El estudio se realizó en una muestra de 6,798 estudiantes de pregrado. En cuanto a ansiedad, el 37% de alumnos reporta síntomas severos y extremadamente severos. El 29% presenta esos mismos indicadores en materia de depresión. Además, un 27% de los encuestados padece estrés crónico. Un 41% de los jóvenes afirma tener altos niveles de satisfacción con la vida. En contraste, un 9% expresó sentirse insatisfecho.
En cuanto a la ideación suicida, los alumnos hicieron declaraciones alarmantes. Expresaron haber sentido que la vida “no vale la pena” (34%) y deseos de morir (36%).
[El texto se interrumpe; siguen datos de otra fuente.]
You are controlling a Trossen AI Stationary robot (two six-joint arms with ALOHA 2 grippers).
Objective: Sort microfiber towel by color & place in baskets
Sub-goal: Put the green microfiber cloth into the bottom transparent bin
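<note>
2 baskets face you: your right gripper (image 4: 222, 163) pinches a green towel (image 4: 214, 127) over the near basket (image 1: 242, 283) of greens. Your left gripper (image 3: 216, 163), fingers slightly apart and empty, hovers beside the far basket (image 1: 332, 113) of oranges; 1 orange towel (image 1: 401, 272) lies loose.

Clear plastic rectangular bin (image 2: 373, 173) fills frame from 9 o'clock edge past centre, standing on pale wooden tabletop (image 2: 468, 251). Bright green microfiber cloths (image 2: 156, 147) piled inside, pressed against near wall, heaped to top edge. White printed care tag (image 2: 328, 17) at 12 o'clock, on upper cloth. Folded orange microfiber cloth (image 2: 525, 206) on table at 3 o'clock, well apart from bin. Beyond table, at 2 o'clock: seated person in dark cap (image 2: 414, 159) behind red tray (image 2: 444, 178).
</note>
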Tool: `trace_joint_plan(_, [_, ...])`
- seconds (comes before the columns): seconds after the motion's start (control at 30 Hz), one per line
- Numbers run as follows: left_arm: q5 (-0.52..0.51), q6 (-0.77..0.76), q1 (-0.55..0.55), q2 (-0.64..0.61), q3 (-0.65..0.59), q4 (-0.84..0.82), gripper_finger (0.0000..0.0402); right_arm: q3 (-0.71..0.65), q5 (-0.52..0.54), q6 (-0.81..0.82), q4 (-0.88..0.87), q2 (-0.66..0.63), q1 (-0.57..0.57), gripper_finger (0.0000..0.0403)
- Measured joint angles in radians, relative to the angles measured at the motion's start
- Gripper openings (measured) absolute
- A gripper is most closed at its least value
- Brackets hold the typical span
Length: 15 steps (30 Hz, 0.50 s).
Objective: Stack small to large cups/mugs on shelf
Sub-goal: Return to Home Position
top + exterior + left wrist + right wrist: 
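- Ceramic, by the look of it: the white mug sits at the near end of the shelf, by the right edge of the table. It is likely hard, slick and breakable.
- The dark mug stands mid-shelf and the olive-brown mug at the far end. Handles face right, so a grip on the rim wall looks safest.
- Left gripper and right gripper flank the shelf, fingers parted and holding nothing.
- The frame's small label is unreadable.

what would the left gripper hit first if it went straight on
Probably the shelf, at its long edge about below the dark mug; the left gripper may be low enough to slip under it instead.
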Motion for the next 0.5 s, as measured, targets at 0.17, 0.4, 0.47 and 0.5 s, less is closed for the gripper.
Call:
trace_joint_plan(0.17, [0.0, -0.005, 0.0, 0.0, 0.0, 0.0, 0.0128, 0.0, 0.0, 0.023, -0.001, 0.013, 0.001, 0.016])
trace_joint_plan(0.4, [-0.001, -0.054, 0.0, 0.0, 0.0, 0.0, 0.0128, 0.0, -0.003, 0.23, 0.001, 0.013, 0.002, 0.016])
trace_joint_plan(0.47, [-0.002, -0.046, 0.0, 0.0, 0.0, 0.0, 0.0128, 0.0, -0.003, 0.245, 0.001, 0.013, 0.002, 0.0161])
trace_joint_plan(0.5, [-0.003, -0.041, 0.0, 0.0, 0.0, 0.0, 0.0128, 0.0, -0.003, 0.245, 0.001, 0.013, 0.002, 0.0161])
El 34% de los consultados afirmó haber pensado en quitarse la vida, mientras que el 16% reveló haberlo contemplado o planificado. El 13% de los estudiantes confesó haber llevado a cabo un intento.
Perú21 sostiene que el estudio evaluó factores de “malestar emocional”, incluyendo la somatización del malestar psicológico, la baja autoeficacia académica y las experiencias de violencia. La salud física también fue considerada: un 11% de alumnos manifestó haber sufrido violencia física durante el último semestre. En este contexto, un 35% alegó ser víctima de violencia psicológica.
Aunque se hayan obtenido percepciones positivas de los universitarios, como un buen rendimiento académico personal (54%) y alta motivación por el estudio (38%), es imposible ignorar el desgaste emocional que existe detrás, que se exacerba con malos hábitos de sueño y alimentación. Si bien se ha extendido desde el 2020, la atención psicológica (que recibió un 28% de futuros profesionales) aún debe priorizarse en este sector de la población.